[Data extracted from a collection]

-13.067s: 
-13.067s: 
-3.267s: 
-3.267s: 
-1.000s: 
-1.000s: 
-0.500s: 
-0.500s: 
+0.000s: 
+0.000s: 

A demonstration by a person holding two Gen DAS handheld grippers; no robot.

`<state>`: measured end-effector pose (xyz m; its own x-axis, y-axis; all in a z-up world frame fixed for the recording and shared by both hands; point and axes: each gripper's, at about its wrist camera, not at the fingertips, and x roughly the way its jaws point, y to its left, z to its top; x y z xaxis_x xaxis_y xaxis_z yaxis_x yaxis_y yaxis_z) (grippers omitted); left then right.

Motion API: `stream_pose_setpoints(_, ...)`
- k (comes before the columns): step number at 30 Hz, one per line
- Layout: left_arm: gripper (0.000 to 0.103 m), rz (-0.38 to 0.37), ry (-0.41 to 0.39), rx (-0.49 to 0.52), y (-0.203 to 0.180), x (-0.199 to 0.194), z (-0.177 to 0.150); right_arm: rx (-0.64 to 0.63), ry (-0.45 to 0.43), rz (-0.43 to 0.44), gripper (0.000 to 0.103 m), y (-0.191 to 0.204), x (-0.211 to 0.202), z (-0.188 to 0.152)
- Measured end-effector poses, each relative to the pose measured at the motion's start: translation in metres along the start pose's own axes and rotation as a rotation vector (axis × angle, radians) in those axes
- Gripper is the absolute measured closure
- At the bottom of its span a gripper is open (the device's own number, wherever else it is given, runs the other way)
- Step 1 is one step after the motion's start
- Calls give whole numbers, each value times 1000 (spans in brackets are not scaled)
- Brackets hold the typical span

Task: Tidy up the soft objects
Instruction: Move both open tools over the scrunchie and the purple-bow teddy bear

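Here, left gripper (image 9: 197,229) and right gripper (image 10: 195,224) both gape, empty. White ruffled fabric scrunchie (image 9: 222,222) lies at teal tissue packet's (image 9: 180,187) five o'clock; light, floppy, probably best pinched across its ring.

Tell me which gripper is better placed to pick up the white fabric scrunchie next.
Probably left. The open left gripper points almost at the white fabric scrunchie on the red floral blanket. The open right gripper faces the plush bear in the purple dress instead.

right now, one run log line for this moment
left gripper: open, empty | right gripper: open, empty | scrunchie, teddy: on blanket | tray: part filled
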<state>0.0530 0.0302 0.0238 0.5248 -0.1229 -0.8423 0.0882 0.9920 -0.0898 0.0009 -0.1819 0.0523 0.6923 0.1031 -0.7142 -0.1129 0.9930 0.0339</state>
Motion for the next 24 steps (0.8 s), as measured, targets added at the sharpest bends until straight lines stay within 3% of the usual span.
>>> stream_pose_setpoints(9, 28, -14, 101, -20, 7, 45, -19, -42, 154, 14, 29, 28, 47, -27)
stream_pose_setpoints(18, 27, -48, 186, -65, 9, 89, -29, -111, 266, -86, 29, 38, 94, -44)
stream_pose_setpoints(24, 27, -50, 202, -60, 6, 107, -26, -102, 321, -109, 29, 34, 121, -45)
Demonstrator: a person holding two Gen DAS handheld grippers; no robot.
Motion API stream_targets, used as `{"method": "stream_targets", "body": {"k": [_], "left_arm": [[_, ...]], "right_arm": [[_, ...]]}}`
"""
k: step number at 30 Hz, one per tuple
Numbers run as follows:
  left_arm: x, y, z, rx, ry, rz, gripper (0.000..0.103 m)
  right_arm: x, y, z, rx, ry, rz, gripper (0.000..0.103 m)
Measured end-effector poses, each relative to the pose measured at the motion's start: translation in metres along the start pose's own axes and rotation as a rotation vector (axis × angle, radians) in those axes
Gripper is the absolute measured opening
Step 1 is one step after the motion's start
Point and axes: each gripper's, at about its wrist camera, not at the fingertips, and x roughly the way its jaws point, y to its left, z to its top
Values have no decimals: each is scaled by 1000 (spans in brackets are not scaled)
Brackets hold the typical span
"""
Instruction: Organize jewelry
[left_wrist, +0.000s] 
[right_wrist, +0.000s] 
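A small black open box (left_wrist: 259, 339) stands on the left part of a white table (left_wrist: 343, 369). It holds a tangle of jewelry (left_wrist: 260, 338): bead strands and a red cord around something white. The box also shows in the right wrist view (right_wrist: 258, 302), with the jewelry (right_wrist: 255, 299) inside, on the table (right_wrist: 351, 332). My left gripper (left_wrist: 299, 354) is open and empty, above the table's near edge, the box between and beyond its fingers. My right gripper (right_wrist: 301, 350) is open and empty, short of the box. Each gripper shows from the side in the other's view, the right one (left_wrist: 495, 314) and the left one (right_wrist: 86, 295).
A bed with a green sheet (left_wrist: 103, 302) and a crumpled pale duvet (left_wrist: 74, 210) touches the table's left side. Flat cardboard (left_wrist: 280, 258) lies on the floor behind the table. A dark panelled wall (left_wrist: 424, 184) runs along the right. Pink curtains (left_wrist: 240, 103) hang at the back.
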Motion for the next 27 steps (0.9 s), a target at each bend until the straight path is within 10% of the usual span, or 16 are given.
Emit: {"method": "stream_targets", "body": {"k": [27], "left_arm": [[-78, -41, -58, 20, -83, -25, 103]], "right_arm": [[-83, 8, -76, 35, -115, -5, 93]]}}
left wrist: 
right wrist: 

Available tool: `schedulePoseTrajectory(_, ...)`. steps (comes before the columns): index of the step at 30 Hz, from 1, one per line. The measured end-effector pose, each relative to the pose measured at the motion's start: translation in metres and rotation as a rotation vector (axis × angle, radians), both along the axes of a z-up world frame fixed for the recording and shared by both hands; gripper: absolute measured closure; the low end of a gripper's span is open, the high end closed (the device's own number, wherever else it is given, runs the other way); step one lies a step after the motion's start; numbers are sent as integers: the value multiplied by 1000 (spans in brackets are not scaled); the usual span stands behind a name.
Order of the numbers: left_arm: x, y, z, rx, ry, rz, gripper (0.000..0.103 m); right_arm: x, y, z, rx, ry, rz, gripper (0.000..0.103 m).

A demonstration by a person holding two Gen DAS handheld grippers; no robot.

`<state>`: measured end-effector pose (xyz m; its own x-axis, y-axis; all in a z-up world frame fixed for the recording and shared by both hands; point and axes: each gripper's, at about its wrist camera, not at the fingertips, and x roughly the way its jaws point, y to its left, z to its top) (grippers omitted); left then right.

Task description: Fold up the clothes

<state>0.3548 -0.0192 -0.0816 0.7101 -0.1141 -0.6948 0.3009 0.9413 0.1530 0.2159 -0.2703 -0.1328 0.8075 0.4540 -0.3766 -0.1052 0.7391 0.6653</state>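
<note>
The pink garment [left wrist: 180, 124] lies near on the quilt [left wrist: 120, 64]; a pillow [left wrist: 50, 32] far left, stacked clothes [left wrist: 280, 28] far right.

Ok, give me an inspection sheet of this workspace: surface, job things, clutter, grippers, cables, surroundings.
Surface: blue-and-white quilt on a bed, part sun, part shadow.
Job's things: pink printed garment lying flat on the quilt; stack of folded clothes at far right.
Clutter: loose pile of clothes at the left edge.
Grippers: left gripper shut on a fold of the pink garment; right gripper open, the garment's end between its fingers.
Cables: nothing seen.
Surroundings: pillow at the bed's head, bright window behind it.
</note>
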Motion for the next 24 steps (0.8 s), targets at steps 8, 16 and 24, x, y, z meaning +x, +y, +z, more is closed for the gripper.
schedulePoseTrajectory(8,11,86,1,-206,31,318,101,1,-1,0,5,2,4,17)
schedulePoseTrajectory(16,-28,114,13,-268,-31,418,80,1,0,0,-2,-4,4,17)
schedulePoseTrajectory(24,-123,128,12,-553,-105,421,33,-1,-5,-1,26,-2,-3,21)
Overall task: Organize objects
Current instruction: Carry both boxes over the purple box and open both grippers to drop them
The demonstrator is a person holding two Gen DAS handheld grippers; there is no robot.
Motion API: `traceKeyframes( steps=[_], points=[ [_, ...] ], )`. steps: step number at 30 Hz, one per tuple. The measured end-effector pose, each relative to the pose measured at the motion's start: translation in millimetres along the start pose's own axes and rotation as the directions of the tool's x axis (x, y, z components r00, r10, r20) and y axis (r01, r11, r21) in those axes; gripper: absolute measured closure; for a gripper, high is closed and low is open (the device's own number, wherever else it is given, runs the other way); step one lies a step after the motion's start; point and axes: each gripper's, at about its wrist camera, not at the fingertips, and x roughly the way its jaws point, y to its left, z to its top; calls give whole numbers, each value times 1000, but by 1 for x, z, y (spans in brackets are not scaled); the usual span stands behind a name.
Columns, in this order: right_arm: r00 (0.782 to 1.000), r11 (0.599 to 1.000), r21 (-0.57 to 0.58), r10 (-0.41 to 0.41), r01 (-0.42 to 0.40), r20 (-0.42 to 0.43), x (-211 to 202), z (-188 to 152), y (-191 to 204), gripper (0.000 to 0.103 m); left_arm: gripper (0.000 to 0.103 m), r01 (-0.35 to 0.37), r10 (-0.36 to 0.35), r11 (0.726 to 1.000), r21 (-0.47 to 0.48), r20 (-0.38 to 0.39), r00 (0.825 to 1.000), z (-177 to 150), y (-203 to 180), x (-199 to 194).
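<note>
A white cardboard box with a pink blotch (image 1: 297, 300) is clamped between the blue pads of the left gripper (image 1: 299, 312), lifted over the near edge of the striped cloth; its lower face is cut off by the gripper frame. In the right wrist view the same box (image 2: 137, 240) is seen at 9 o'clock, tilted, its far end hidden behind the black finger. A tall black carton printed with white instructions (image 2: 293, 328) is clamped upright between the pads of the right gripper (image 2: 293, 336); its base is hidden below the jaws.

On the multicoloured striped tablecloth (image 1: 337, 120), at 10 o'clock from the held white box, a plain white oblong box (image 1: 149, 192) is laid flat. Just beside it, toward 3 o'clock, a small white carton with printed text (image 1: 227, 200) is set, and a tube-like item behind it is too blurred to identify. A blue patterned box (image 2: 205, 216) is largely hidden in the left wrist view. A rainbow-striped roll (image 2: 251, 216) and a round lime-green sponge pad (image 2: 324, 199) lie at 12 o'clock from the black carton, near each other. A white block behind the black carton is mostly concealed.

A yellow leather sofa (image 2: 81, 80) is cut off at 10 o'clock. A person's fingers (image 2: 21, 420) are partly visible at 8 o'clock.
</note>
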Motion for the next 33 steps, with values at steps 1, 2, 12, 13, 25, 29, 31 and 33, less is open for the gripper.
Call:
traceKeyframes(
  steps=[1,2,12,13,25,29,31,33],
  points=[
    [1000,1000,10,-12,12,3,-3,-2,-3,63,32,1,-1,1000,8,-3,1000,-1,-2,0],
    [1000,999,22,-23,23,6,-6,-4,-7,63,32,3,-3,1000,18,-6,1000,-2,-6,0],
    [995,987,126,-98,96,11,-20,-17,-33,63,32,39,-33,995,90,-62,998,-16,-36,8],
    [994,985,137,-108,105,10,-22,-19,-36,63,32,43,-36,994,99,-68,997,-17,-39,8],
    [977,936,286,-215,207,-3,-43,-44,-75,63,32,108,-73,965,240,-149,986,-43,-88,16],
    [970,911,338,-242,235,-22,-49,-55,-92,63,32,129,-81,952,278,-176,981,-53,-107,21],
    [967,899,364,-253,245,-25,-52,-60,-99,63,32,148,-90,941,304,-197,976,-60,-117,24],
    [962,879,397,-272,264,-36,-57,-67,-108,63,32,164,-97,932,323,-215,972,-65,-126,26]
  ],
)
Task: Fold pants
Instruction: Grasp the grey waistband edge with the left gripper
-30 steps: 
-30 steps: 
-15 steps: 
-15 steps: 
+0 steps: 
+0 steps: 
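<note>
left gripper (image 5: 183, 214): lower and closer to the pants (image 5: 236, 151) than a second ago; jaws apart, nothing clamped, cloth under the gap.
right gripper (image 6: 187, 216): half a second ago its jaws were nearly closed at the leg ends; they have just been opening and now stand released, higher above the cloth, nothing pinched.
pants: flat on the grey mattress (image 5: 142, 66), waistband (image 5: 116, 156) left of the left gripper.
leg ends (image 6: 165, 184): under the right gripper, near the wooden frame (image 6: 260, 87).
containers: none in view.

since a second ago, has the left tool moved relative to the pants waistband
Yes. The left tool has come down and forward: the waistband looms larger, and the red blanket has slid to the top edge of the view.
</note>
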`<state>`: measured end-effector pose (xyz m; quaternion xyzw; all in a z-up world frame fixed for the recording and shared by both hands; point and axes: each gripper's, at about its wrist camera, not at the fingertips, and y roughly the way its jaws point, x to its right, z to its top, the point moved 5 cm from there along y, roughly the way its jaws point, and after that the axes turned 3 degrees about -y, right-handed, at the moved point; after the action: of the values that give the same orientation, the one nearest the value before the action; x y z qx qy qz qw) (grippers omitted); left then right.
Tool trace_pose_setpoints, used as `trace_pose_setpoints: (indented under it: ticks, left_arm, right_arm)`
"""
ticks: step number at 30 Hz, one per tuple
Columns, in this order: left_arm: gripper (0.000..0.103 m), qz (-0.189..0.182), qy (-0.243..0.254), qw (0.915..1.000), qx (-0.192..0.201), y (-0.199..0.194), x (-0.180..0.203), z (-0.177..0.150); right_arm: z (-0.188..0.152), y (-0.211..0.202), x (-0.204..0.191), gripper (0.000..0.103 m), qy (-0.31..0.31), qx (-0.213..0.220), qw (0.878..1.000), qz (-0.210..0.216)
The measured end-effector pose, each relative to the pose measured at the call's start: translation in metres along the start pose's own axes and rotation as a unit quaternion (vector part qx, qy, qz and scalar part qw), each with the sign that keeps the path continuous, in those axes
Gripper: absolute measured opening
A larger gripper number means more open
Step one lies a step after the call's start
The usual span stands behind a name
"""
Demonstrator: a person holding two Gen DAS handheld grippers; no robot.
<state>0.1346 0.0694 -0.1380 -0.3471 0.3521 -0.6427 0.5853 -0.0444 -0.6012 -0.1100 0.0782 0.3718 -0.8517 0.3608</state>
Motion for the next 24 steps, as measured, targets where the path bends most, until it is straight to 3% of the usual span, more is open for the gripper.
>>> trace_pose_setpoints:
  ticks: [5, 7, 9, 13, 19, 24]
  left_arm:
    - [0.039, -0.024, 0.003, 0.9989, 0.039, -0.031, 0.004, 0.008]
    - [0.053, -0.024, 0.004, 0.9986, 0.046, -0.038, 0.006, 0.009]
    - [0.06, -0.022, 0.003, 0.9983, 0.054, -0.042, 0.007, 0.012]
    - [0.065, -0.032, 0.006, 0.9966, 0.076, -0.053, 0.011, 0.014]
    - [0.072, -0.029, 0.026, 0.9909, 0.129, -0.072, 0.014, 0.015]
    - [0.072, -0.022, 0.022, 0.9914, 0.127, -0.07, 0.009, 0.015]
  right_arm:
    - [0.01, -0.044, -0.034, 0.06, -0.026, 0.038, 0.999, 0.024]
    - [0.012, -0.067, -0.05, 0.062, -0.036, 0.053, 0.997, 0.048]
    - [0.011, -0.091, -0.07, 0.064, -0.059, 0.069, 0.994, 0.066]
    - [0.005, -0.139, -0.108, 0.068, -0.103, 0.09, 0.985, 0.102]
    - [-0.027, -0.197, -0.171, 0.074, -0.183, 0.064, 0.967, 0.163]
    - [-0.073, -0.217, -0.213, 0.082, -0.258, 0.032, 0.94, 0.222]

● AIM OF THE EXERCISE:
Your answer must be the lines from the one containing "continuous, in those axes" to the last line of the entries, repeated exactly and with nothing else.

● EXERCISE OUTPUT:
The measured end-effector pose, each relative to the pose measured at the call's start: translation in metres along the start pose's own axes and rotation as a unit quaternion (vector part qx, qy, qz and scalar part qw), each with the sign that keeps the path continuous, in those axes
Gripper: absolute measured opening
A larger gripper number means more open
Step one lies a step after the call's start
The usual span stands behind a name
"""
Demonstrator: a person holding two Gen DAS handheld grippers; no robot.
<state>0.1346 0.0694 -0.1380 -0.3471 0.3521 -0.6427 0.5853 -0.0444 -0.6012 -0.1100 0.0782 0.3718 -0.8517 0.3608</state>
Motion for the next 24 steps, as measured, targets where the path bends most, until it is straight to 3% of the usual span, more is open for the gripper.
>>> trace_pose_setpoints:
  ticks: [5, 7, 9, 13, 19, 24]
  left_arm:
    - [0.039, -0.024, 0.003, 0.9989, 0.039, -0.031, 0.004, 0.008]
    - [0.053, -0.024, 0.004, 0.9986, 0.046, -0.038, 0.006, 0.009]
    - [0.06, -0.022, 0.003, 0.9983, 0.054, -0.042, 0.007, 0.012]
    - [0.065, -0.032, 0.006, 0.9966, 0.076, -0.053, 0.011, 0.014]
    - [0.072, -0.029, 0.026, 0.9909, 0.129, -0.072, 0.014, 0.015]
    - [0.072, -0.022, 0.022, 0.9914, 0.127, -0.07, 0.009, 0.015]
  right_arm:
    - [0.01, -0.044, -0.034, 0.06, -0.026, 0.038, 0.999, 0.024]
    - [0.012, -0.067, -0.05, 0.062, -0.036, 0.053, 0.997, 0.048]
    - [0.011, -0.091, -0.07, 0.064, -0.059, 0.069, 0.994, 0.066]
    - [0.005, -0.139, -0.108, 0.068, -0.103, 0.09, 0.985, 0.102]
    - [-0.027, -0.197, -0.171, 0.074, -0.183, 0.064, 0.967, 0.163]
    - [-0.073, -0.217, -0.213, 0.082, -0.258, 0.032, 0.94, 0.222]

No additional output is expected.